# Peoples thoughts on short plates?



## MA3RC (Jun 19, 2012)

I need to get myself a new set of number plates, what's peoples thoughts on a cut down plate? In particular on the back of the car, front will have to stay normal size due to the plate holder.

Yay / Nay?

Car in question:


----------



## Clancy (Jul 21, 2013)

Nah, look naff 

Just get pressed plates imo


----------



## Kimo (Jun 7, 2013)

On 99% of cars they look fully ****

Yours is not in the 1%


----------



## DJ X-Ray (Sep 2, 2012)

Nay for me.

My mate has one on his Range Rover sport, looks alright but he has quite a snazzy personalised plate. 
Which i won't go into


----------



## MA3RC (Jun 19, 2012)

Clancy said:


> Nah, look naff
> 
> Just get pressed plates imo


Nah I don't like pressed plates, I've got a set laying around in my garage that I regret buying. I'm going to opt for the gel resin type this time around


----------



## PugIain (Jun 28, 2006)

I have pressed plates and surrounds on my car, I like them.


----------



## LSherratt (Dec 27, 2011)

Short plates only work on the front, trust me, I've been there done that. I've had short/smaller plates on the front of my cars and the one which looked best was my 1999 Impreza. For the rear keep it normal.


----------



## Andyg_TSi (Sep 6, 2013)

LSherratt said:


> Short plates only work on the front, trust me, I've been there done that. I've had short/smaller plates on the front of my cars and the one which looked best was my 1999 Impreza. For the rear keep it normal.


This. 100%.

Depends on the type of car too.

Some mk2 SEAT Leon owners have a small plate put on the front bumper, depending on the style of bumper fitted.
It does look good.


----------



## litcan91 (Mar 16, 2013)

Not for me, surprised at the poll though - with such a large number of them out there... I'm a big fan of a small front plate though (not cut down)


----------



## 182_Blue (Oct 25, 2005)

Not for me.


----------



## cossiecol (Jun 29, 2014)

So far the most one-sided poll I've ever seen on here.


----------



## MA3RC (Jun 19, 2012)

I know right! That's put my thoughts to bed at least.


----------



## Kimo (Jun 7, 2013)

Tbh most people who start polls on here then go against the majority so looks like you'll be getting one lol


----------



## Kiashuma (May 4, 2011)

Kimo said:


> On 99% of cars they look fully ****
> 
> Yours is not in the 1%


:lol::lol: so so true


----------



## Harry_p (Mar 18, 2015)

I have one and like it.

I have a 5 digit plate and didn't like the vast expanse of horrible yellow plastic either side.

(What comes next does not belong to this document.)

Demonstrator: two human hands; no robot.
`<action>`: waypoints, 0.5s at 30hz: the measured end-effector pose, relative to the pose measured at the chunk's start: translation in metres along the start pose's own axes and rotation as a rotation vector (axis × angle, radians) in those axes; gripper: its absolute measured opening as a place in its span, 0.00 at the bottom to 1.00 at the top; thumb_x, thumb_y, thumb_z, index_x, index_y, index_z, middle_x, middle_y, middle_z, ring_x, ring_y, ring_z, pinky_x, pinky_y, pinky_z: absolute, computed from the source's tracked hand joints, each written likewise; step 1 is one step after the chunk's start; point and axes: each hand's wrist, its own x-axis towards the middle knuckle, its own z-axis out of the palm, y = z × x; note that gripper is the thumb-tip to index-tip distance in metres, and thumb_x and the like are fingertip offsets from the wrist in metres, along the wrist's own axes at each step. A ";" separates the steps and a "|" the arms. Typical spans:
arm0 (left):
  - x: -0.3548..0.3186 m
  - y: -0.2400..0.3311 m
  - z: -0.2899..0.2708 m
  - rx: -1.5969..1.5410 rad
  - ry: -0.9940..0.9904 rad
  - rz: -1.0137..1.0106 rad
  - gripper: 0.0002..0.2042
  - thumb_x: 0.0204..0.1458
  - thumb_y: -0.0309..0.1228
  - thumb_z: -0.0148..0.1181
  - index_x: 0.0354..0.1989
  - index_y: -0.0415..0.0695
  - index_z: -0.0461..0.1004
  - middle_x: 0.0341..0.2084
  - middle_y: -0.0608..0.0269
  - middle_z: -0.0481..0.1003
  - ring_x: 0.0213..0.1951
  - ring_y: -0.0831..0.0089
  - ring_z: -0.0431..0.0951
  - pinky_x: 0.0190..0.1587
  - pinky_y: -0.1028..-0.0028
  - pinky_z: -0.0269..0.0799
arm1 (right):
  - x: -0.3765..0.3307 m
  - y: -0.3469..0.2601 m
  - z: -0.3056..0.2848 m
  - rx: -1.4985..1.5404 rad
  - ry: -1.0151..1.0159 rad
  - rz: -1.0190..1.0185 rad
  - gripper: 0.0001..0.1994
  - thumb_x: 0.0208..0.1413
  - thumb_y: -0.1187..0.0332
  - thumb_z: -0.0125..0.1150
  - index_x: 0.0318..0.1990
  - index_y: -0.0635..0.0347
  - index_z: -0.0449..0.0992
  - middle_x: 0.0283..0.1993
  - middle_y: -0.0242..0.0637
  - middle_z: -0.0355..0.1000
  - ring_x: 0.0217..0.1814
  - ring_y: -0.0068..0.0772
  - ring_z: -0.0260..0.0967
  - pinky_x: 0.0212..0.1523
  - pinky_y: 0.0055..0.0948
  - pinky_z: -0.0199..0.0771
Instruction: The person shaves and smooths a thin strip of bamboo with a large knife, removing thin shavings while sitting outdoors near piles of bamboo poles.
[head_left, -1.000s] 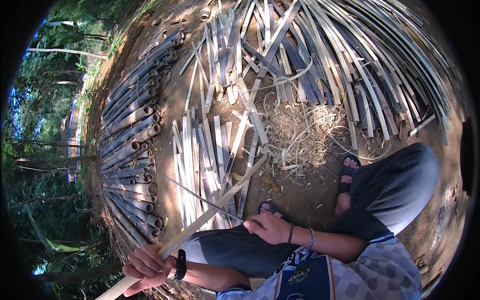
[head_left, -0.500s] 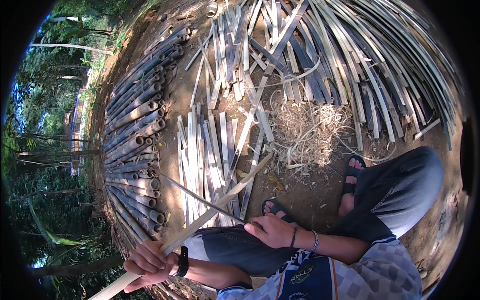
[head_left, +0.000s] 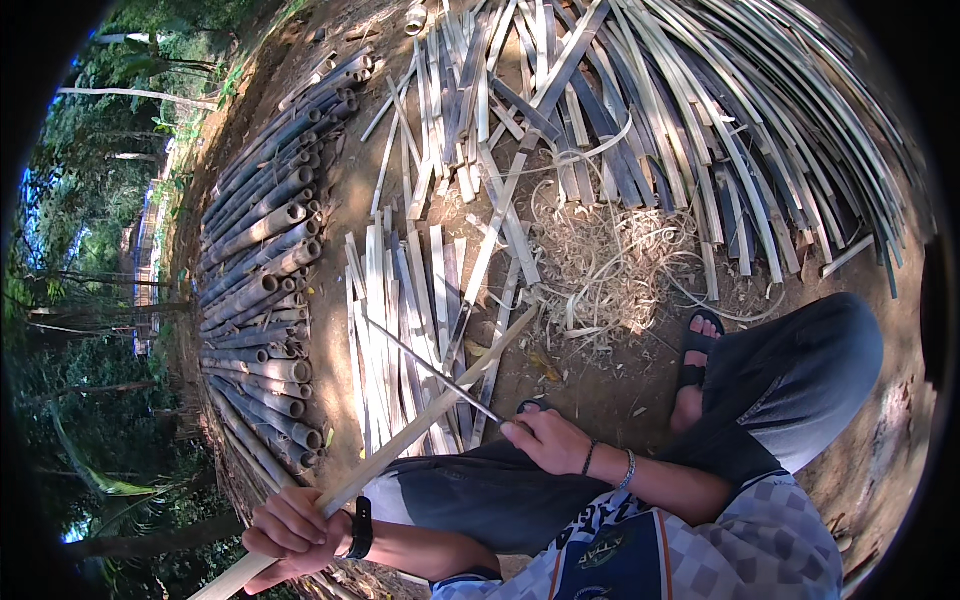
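My left hand is closed round a long, pale bamboo strip, which slants from the lower left up toward the middle. In my right hand is a knife with a long thin blade; its handle is hidden by my fingers. The blade crosses over the strip well beyond my left hand and points up and to the left. The far end of the strip reaches the edge of a heap of curly shavings.
Split bamboo strips lie in a large spread at the top right. A smaller bundle of strips lies left of centre. Cut bamboo poles are stacked along the left. My bent leg and sandalled foot are at the right.
The knife has moved up along the strip, away from my left hand, and its tip has shifted right. My left hand keeps its grip. The whole view has shifted slightly.
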 end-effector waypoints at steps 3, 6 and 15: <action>-0.003 0.002 -0.002 0.010 0.005 0.013 0.28 0.56 0.60 0.45 0.14 0.51 0.52 0.00 0.76 0.55 0.02 0.88 0.51 0.04 0.88 0.50 | 0.008 0.057 -0.007 0.207 0.049 0.365 0.27 0.65 0.50 0.40 0.25 0.66 0.69 0.16 0.42 0.64 0.17 0.38 0.64 0.26 0.39 0.66; -0.009 0.006 -0.006 0.014 0.053 0.049 0.28 0.56 0.59 0.47 0.14 0.51 0.52 0.01 0.76 0.55 0.02 0.88 0.52 0.04 0.88 0.51 | 0.004 0.001 -0.023 0.291 0.008 0.492 0.28 0.65 0.50 0.40 0.21 0.65 0.68 0.14 0.40 0.63 0.17 0.35 0.63 0.26 0.37 0.65; -0.002 0.004 -0.007 -0.041 -0.019 -0.018 0.29 0.55 0.61 0.45 0.14 0.50 0.52 0.01 0.75 0.56 0.02 0.88 0.53 0.04 0.88 0.53 | 0.009 0.004 -0.014 0.125 -0.006 0.217 0.28 0.64 0.49 0.41 0.20 0.64 0.69 0.15 0.40 0.65 0.18 0.41 0.63 0.27 0.38 0.65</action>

My front one is standard size because a short one gave it a the bugs bunny look like all the idiots that stick square plates on the front of the old rat face seat Leon's :lol:


----------



## Bristle Hound (May 31, 2009)

Nay from me buddy :thumb:


----------



## LewisChadwick7 (Aug 22, 2014)

[/URL][/IMG]

for me i've always preffered a short plate if there is less than 7 characters :thumb:


----------



## Kimo (Jun 7, 2013)

That plate recess would drive me crazy though!


----------



## R7KY D (Feb 16, 2010)

My numberplate is 59 RD and i'd never have short plates , imo they look naff


----------



## MA3RC (Jun 19, 2012)

R7KY D said:


> My numberplate is 59 RD and i'd never have short plates , imo they look naff


I ended up buying full length. I still think shortened ones look good with the right plate. But it could just attract unwanted attention. I think your plate would be too short to consider a short plate. You'd end up with a square plate


----------



## Fraggles (May 12, 2011)

Nope get some nice pressed plates, nice German car just deserves em!


----------



## Harry_p (Mar 18, 2015)

There's no law on the size a number plate has to be.

I had quite a detailed discussion with a police officer who insisted my plates were illegal. 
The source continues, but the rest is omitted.